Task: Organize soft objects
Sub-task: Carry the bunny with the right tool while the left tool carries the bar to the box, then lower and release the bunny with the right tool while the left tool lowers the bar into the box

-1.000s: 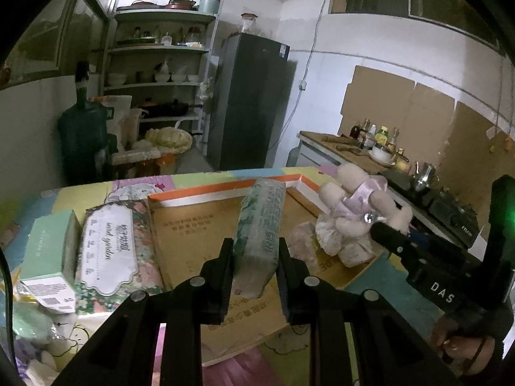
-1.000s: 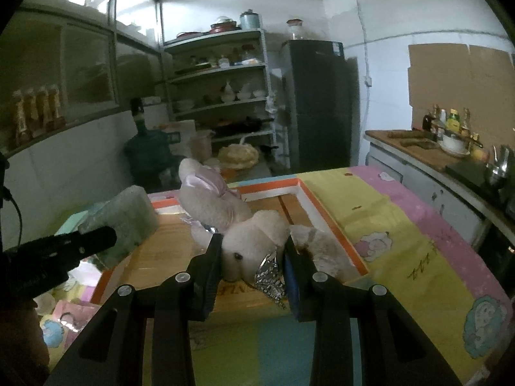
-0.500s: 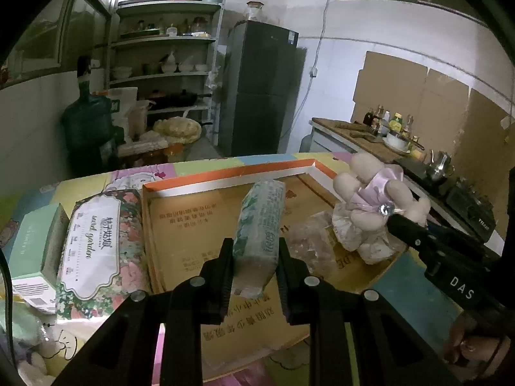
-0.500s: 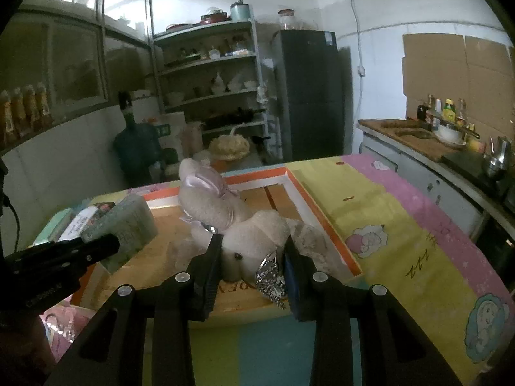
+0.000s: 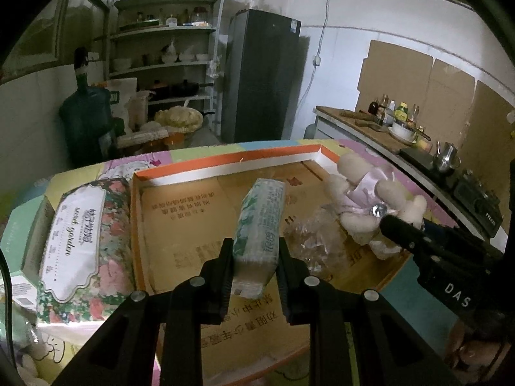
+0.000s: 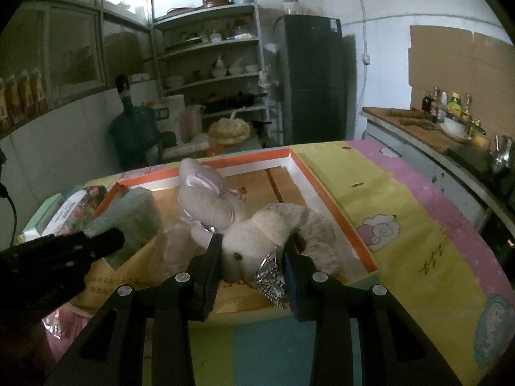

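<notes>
A counter (image 6: pixel 379 199) covered with a yellow, pink and blue cartoon-print cloth carries a large shallow cardboard box (image 5: pixel 225 165) with an orange rim and white inner walls, its brown floor printed with text. Just outside the box's left wall lies a floral-wrapped tissue pack (image 5: pixel 80 241) with a white label, and beside that a pale green carton (image 5: pixel 19 225) at the counter's left edge. Over the box's right half hangs a cream plush toy (image 6: pixel 219 206) with a pale pink satin bow; the right claw (image 6: pixel 251 259) is clamped on its head, both fingers pressing into the fur, with a small silver glittery piece (image 6: pixel 270 276) hanging beside the right finger. A speckled limb of the toy curls toward the box's right wall. The left claw (image 5: pixel 256 257) is clamped on a green-and-white tissue packet (image 5: pixel 260 225), held on edge above the middle of the box floor and pointing toward the far wall. A crumpled clear plastic wrap (image 5: pixel 309 238) lies on the box floor between the packet and the toy.
</notes>
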`<state>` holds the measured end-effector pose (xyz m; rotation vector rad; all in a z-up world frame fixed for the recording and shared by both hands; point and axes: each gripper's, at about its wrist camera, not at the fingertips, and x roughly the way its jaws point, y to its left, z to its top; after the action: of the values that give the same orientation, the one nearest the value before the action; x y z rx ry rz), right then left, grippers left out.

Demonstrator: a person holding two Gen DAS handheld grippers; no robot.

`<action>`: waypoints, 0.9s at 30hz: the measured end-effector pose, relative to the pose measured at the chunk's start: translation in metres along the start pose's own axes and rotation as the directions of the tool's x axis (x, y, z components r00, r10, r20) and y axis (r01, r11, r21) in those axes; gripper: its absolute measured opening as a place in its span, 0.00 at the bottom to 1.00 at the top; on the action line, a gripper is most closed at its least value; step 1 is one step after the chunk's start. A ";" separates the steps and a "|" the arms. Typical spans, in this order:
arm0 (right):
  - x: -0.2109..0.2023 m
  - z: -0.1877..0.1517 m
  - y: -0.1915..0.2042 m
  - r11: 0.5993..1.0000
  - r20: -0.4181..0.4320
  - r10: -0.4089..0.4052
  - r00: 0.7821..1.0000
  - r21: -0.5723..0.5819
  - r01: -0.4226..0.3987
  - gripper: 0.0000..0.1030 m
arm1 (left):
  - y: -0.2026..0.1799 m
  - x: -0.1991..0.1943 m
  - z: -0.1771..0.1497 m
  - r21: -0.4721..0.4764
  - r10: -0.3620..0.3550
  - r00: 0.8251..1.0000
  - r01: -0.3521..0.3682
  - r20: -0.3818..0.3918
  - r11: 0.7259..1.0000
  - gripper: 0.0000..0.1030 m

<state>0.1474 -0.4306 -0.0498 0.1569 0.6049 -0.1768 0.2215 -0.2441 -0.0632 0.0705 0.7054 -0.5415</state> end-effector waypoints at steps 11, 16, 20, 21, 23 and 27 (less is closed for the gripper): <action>0.014 0.006 0.000 1.000 -0.043 0.007 0.999 -0.014 -0.007 0.35 | 0.003 0.012 -0.002 -0.022 -0.011 0.999 0.010 -0.037 1.000 0.24; 0.019 0.006 -0.002 1.000 -0.062 0.017 0.998 -0.004 -0.017 0.39 | 0.007 0.014 -0.001 -0.040 -0.017 0.999 0.015 -0.044 0.999 0.28; 0.021 0.007 -0.006 0.999 -0.065 0.030 0.997 0.014 -0.029 0.39 | 0.008 0.013 0.000 -0.050 -0.031 0.999 0.029 -0.036 0.998 0.38; 0.021 0.007 -0.007 0.999 -0.065 0.032 0.997 0.017 -0.031 0.39 | 0.009 0.012 0.000 -0.054 -0.035 0.999 0.034 -0.031 0.998 0.40; 0.021 0.007 -0.008 0.999 -0.064 0.037 0.997 0.021 -0.036 0.40 | 0.010 0.010 0.000 -0.062 -0.043 0.999 0.042 -0.023 0.997 0.41; 0.019 0.005 -0.011 0.999 -0.056 0.042 0.998 0.033 -0.040 0.51 | 0.012 0.006 0.001 -0.072 -0.058 0.998 0.058 -0.007 0.996 0.45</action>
<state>0.1633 -0.4450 -0.0573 0.2053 0.6555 -0.1428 0.2321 -0.2366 -0.0675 -0.0148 0.7367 -0.5712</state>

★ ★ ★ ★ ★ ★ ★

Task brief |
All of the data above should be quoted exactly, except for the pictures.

Exercise answer |
Task: Organize soft objects
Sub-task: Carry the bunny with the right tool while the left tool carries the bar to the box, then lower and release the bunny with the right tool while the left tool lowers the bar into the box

-1.000s: 
-1.000s: 
-0.500s: 
-0.500s: 
+0.000s: 
+0.000s: 

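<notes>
A counter (image 6: pixel 379 199) covered with a yellow, pink and blue cartoon-print cloth carries a large shallow cardboard box (image 5: pixel 225 165) with an orange rim and white inner walls, its brown floor printed with text. Just outside the box's left wall lies a floral-wrapped tissue pack (image 5: pixel 80 241) with a white label, and beside that a pale green carton (image 5: pixel 19 225) at the counter's left edge. Over the box's right half hangs a cream plush toy (image 6: pixel 219 206) with a pale pink satin bow; the right claw (image 6: pixel 251 259) is clamped on its head, both fingers pressing into the fur, with a small silver glittery piece (image 6: pixel 270 276) hanging beside the right finger. A speckled limb of the toy curls toward the box's right wall. The left claw (image 5: pixel 256 257) is clamped on a green-and-white tissue packet (image 5: pixel 260 225), held on edge above the middle of the box floor and pointing toward the far wall. A crumpled clear plastic wrap (image 5: pixel 309 238) lies on the box floor between the packet and the toy.
</notes>
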`<state>` holds the measured end-effector pose (xyz m; rotation vector rad; all in a z-up world frame fixed for the recording and shared by both hands; point and axes: each gripper's, at about its wrist camera, not at the fingertips, and x roughly the way its jaws point, y to its left, z to its top; after the action: of the values that give the same orientation, the one nearest the value before the action; x y z rx ry rz), right then left, grippers left out.

Demonstrator: a person holding two Gen DAS handheld grippers; no robot.

`<action>`: waypoints, 0.9s at 30hz: the measured end-effector pose, relative to the pose measured at the chunk's start: translation in metres along the start pose's own axes and rotation as the directions of the tool's x axis (x, y, z components r00, r10, r20) and y axis (r01, r11, r21) in those axes; gripper: its absolute measured opening as a place in its span, 0.00 at the bottom to 1.00 at the top; on the action line, a gripper is most closed at its least value; step 1 is one step after the chunk's start. A ";" separates the steps and a "|" the arms. Typical spans, in this order:
arm0 (right):
  - x: -0.2109..0.2023 m
  - z: -0.1877..0.1517 m
  - y: -0.1915..0.2042 m
  - r11: 0.5993..1.0000
  - r20: -0.4181..0.4320
  - r10: -0.4089..0.4052
  - r00: 0.7821..1.0000
  - r21: -0.5723..0.5819
  - r01: -0.4226..0.3987
  - gripper: 0.0000..0.1030 m
arm1 (left):
  - y: -0.2026..0.1799 m
  - x: -0.1991..0.1943 m
  - z: -0.1771..0.1497 m
  - r21: -0.4721..0.4764
  - r10: -0.3620..0.3550
  - r00: 0.8251..1.0000
  - r01: -0.3521..0.3682
  - r20: -0.3818..0.3918
  - r11: 0.7259..1.0000
  - gripper: 0.0000..0.1030 m

<state>0.1474 -0.4306 -0.0498 0.1569 0.6049 -0.1768 0.2215 -0.2441 -0.0632 0.0705 0.7054 -0.5415</state> end-effector waypoints at steps 11, 16, 20, 21, 23 and 27 (less is closed for the gripper): <action>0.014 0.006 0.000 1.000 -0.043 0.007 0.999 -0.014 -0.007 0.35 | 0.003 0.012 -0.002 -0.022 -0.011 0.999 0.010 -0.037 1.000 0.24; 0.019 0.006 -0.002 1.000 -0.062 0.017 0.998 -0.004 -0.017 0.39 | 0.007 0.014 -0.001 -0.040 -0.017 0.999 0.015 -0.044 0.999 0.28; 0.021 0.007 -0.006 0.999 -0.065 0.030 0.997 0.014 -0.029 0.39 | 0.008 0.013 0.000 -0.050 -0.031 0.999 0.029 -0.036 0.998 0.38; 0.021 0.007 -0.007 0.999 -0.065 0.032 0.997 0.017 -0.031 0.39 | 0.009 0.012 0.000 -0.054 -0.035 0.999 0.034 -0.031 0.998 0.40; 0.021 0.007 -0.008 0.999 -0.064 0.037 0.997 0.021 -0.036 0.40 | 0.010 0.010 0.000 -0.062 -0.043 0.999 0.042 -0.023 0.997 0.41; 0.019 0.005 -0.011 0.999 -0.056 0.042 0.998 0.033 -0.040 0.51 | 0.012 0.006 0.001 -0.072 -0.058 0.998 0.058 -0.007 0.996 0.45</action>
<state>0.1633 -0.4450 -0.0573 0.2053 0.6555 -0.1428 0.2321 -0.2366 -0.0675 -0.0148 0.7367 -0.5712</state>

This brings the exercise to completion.